§ **Directions**
Among the records, find the lines that hold the string "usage" and return them.

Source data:
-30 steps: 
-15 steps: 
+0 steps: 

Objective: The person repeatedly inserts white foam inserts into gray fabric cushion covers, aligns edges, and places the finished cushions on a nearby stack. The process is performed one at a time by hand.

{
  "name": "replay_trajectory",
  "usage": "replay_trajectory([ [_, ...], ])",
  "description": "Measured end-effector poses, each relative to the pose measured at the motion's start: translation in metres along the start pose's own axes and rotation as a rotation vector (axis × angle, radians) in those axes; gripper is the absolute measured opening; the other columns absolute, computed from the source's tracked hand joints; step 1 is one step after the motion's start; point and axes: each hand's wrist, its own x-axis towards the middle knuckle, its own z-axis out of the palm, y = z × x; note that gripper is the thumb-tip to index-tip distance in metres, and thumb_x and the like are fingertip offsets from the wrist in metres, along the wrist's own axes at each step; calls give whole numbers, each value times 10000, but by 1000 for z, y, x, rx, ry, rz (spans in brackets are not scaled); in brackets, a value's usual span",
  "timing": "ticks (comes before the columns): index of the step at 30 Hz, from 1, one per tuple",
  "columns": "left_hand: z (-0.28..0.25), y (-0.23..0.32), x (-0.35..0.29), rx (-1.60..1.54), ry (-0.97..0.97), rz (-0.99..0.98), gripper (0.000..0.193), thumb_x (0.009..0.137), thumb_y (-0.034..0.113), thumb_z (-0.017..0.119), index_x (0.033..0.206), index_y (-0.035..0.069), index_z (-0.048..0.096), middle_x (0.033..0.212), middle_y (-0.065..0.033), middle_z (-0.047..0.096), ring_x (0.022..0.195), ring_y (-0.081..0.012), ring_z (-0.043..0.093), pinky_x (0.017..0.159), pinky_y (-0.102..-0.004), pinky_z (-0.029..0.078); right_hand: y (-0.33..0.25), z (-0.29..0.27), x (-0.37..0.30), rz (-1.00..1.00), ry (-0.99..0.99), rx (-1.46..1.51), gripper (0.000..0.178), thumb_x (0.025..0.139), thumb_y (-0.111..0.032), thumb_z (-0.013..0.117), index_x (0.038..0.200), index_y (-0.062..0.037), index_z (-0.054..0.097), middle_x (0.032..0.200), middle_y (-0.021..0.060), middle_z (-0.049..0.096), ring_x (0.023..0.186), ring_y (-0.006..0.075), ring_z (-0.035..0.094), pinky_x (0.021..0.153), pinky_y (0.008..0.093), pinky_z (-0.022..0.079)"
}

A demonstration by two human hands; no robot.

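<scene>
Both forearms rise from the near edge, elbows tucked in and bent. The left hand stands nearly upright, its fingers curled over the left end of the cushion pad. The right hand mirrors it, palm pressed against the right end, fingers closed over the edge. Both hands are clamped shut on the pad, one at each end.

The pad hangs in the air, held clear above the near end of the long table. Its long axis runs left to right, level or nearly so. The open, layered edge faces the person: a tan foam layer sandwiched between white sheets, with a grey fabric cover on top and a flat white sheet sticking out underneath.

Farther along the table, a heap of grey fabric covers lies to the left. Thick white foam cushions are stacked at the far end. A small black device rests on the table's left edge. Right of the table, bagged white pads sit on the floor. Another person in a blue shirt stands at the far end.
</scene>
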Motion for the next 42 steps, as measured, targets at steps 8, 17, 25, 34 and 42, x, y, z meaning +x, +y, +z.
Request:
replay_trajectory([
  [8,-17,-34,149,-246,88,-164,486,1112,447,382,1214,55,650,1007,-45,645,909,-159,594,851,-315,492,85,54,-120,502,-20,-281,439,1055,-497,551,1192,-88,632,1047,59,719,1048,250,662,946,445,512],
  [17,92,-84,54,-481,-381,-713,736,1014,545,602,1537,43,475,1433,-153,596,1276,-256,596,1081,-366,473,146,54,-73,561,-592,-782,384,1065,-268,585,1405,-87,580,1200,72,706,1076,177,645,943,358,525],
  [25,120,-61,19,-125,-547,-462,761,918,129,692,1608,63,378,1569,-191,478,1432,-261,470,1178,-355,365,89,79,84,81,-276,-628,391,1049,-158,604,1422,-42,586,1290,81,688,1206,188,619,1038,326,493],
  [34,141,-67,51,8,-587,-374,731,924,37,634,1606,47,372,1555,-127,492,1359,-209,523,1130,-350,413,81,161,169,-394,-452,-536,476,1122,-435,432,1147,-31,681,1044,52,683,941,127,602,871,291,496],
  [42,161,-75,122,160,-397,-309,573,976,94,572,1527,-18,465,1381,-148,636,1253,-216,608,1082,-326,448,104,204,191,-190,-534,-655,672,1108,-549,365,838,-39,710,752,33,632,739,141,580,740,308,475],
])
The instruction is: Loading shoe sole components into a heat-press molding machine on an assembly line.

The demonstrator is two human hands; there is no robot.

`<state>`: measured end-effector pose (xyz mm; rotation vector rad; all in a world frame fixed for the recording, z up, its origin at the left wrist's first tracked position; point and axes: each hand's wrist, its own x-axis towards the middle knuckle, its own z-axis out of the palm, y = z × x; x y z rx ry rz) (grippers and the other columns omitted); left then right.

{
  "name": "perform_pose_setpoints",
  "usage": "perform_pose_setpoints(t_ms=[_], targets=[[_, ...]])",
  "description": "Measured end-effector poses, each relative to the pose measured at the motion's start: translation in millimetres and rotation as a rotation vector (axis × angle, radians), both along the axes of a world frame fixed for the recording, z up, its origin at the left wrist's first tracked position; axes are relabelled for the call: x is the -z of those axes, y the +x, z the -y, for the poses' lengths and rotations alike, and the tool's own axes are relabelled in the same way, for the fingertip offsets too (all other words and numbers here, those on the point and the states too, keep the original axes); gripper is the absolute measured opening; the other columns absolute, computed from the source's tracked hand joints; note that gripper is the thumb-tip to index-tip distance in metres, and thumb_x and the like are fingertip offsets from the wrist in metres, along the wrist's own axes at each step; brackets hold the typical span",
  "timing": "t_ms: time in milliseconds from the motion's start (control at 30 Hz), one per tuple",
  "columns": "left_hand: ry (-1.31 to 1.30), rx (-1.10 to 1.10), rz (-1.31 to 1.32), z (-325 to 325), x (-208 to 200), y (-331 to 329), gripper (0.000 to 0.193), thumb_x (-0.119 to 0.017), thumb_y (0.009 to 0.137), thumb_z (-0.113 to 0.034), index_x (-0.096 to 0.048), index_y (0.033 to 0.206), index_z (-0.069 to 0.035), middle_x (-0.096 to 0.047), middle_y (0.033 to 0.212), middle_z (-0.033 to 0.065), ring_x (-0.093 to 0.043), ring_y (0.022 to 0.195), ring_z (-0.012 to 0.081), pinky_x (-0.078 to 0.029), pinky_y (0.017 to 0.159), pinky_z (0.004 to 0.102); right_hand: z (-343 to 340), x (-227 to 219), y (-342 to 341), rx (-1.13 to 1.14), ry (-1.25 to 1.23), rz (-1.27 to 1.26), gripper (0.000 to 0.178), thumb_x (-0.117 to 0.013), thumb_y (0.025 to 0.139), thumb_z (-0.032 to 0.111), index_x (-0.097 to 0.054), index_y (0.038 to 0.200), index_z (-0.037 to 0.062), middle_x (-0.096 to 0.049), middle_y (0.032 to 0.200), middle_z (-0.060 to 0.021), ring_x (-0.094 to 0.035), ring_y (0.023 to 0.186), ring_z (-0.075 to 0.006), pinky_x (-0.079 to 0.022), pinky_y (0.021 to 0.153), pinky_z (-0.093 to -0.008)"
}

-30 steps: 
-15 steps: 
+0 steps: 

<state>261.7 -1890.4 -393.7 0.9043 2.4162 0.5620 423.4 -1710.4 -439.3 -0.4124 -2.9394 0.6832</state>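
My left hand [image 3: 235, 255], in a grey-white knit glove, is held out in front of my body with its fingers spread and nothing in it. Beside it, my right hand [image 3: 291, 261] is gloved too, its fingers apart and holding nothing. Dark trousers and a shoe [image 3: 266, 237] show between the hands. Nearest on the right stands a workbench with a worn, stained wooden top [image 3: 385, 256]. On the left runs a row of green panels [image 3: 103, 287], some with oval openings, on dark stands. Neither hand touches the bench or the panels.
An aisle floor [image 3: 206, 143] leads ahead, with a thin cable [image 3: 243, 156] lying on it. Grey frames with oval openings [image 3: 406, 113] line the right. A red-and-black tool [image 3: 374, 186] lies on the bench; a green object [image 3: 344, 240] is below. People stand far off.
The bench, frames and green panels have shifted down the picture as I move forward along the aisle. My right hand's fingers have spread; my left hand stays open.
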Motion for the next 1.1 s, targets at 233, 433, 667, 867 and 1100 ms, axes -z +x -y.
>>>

§ **Answer section**
  "usage": "replay_trajectory([ [_, ...], ])",
  "usage": "perform_pose_setpoints(t_ms=[_], targets=[[_, ...]])",

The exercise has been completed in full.